**Action item**:
Each record below needs to be written out exactly as it reads.

⁂

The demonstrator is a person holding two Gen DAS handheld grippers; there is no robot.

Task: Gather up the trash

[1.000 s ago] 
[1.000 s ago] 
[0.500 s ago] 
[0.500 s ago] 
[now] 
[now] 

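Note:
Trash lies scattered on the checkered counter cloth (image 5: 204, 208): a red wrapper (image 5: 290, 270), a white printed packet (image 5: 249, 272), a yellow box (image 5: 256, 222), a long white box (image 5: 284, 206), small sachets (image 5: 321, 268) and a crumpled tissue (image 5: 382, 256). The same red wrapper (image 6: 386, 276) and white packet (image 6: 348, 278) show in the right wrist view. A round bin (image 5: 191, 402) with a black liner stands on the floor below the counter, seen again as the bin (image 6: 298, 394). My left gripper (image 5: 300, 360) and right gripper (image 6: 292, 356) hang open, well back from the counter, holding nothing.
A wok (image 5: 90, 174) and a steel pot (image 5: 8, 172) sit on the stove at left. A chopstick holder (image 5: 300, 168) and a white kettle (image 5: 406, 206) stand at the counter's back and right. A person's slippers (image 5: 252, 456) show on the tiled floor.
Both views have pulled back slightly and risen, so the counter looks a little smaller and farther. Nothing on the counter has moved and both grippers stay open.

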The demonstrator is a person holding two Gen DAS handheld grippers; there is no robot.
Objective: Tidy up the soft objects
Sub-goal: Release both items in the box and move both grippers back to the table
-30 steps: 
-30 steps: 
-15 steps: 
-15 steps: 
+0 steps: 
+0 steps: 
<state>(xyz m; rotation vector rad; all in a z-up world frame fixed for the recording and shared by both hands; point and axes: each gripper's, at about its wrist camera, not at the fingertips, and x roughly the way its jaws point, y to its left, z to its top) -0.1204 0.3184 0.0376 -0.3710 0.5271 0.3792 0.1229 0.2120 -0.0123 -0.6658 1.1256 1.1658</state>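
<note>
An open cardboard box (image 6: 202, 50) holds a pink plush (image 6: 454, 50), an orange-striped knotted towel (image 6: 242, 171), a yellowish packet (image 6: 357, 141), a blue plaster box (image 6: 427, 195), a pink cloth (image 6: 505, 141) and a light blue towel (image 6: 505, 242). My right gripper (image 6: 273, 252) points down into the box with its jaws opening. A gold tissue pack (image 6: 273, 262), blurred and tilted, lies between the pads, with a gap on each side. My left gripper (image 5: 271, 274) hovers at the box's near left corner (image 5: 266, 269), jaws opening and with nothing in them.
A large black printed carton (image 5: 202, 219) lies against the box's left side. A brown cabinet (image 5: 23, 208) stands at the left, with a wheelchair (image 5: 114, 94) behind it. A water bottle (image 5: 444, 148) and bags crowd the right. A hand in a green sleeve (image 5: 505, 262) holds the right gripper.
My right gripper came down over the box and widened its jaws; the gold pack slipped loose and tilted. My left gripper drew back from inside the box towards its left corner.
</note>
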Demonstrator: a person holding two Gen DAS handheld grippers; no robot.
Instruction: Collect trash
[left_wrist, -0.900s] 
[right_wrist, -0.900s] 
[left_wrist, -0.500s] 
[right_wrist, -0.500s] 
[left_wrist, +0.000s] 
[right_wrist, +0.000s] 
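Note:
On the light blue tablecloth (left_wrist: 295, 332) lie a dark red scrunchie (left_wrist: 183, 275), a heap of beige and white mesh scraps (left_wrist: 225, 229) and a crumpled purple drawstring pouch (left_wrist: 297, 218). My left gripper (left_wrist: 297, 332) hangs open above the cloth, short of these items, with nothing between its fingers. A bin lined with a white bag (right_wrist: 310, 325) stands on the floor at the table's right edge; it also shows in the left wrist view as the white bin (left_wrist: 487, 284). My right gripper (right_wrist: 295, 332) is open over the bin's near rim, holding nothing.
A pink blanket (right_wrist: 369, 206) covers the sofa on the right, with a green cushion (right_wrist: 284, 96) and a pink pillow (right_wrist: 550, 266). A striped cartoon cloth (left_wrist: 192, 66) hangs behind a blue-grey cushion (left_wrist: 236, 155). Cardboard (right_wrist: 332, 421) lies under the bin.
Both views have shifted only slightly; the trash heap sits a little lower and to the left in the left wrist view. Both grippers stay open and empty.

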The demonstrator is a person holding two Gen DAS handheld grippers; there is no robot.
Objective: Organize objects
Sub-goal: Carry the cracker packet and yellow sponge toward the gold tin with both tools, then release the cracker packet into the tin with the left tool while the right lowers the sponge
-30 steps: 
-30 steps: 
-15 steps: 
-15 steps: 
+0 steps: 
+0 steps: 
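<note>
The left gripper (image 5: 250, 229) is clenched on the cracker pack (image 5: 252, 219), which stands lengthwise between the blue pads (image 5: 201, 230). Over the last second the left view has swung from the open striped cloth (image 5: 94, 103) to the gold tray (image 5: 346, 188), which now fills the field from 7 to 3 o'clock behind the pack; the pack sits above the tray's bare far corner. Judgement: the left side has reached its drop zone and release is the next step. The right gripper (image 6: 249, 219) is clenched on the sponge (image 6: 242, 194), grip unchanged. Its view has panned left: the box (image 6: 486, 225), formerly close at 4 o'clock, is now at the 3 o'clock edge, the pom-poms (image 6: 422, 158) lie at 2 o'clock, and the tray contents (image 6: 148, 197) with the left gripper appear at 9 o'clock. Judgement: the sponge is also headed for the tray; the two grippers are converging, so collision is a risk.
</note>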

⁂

**Result**:
The demonstrator is a person holding two Gen DAS handheld grippers; there is no robot.

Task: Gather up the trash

[1.000 s ago] 
[1.000 s ago] 
[0.500 s ago] 
[0.500 s ago] 
[now] 
[now] 

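Note:
Trash lies scattered on the checkered counter cloth (image 5: 204, 208): a red wrapper (image 5: 290, 270), a white printed packet (image 5: 249, 272), a yellow box (image 5: 256, 222), a long white box (image 5: 284, 206), small sachets (image 5: 321, 268) and a crumpled tissue (image 5: 382, 256). The same red wrapper (image 6: 386, 276) and white packet (image 6: 348, 278) show in the right wrist view. A round bin (image 5: 191, 402) with a black liner stands on the floor below the counter, seen again as the bin (image 6: 298, 394). My left gripper (image 5: 300, 360) and right gripper (image 6: 292, 356) hang open, well back from the counter, holding nothing.
A wok (image 5: 90, 174) and a steel pot (image 5: 8, 172) sit on the stove at left. A chopstick holder (image 5: 300, 168) and a white kettle (image 5: 406, 206) stand at the counter's back and right. A person's slippers (image 5: 252, 456) show on the tiled floor.
Both views have pulled back slightly and risen, so the counter looks a little smaller and farther. Nothing on the counter has moved and both grippers stay open.
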
The demonstrator is a person holding two Gen DAS handheld grippers; there is no robot.
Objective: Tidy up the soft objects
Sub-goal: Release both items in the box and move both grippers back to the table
-30 steps: 
-30 steps: 
-15 steps: 
-15 steps: 
+0 steps: 
+0 steps: 
<state>(xyz m; rotation vector rad; all in a z-up world frame fixed for the recording and shared by both hands; point and axes: each gripper's, at about its wrist camera, not at the fingertips, and x roughly the way its jaws point, y to its left, z to its top) -0.1204 0.3184 0.0376 -0.3710 0.5271 0.3792 0.1229 0.2120 -0.0123 -0.6658 1.1256 1.1658</state>
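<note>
An open cardboard box (image 6: 202, 50) holds a pink plush (image 6: 454, 50), an orange-striped knotted towel (image 6: 242, 171), a yellowish packet (image 6: 357, 141), a blue plaster box (image 6: 427, 195), a pink cloth (image 6: 505, 141) and a light blue towel (image 6: 505, 242). My right gripper (image 6: 273, 252) points down into the box with its jaws opening. A gold tissue pack (image 6: 273, 262), blurred and tilted, lies between the pads, with a gap on each side. My left gripper (image 5: 271, 274) hovers at the box's near left corner (image 5: 266, 269), jaws opening and with nothing in them.
A large black printed carton (image 5: 202, 219) lies against the box's left side. A brown cabinet (image 5: 23, 208) stands at the left, with a wheelchair (image 5: 114, 94) behind it. A water bottle (image 5: 444, 148) and bags crowd the right. A hand in a green sleeve (image 5: 505, 262) holds the right gripper.
My right gripper came down over the box and widened its jaws; the gold pack slipped loose and tilted. My left gripper drew back from inside the box towards its left corner.
</note>
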Demonstrator: a person holding two Gen DAS handheld grippers; no robot.
Instruction: Collect trash
[left_wrist, -0.900s] 
[right_wrist, -0.900s] 
[left_wrist, -0.500s] 
[right_wrist, -0.500s] 
[left_wrist, +0.000s] 
[right_wrist, +0.000s] 
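Note:
On the light blue tablecloth (left_wrist: 295, 332) lie a dark red scrunchie (left_wrist: 183, 275), a heap of beige and white mesh scraps (left_wrist: 225, 229) and a crumpled purple drawstring pouch (left_wrist: 297, 218). My left gripper (left_wrist: 297, 332) hangs open above the cloth, short of these items, with nothing between its fingers. A bin lined with a white bag (right_wrist: 310, 325) stands on the floor at the table's right edge; it also shows in the left wrist view as the white bin (left_wrist: 487, 284). My right gripper (right_wrist: 295, 332) is open over the bin's near rim, holding nothing.
A pink blanket (right_wrist: 369, 206) covers the sofa on the right, with a green cushion (right_wrist: 284, 96) and a pink pillow (right_wrist: 550, 266). A striped cartoon cloth (left_wrist: 192, 66) hangs behind a blue-grey cushion (left_wrist: 236, 155). Cardboard (right_wrist: 332, 421) lies under the bin.
Both views have shifted only slightly; the trash heap sits a little lower and to the left in the left wrist view. Both grippers stay open and empty.
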
The demonstrator is a person holding two Gen DAS handheld grippers; there is no robot.
Objective: Organize objects
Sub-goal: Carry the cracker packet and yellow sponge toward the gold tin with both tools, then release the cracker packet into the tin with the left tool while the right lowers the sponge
-30 steps: 
-30 steps: 
-15 steps: 
-15 steps: 
+0 steps: 
+0 steps: 
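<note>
The left gripper (image 5: 250, 229) is clenched on the cracker pack (image 5: 252, 219), which stands lengthwise between the blue pads (image 5: 201, 230). Over the last second the left view has swung from the open striped cloth (image 5: 94, 103) to the gold tray (image 5: 346, 188), which now fills the field from 7 to 3 o'clock behind the pack; the pack sits above the tray's bare far corner. Judgement: the left side has reached its drop zone and release is the next step. The right gripper (image 6: 249, 219) is clenched on the sponge (image 6: 242, 194), grip unchanged. Its view has panned left: the box (image 6: 486, 225), formerly close at 4 o'clock, is now at the 3 o'clock edge, the pom-poms (image 6: 422, 158) lie at 2 o'clock, and the tray contents (image 6: 148, 197) with the left gripper appear at 9 o'clock. Judgement: the sponge is also headed for the tray; the two grippers are converging, so collision is a risk.
</note>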

This answer has now been given in full.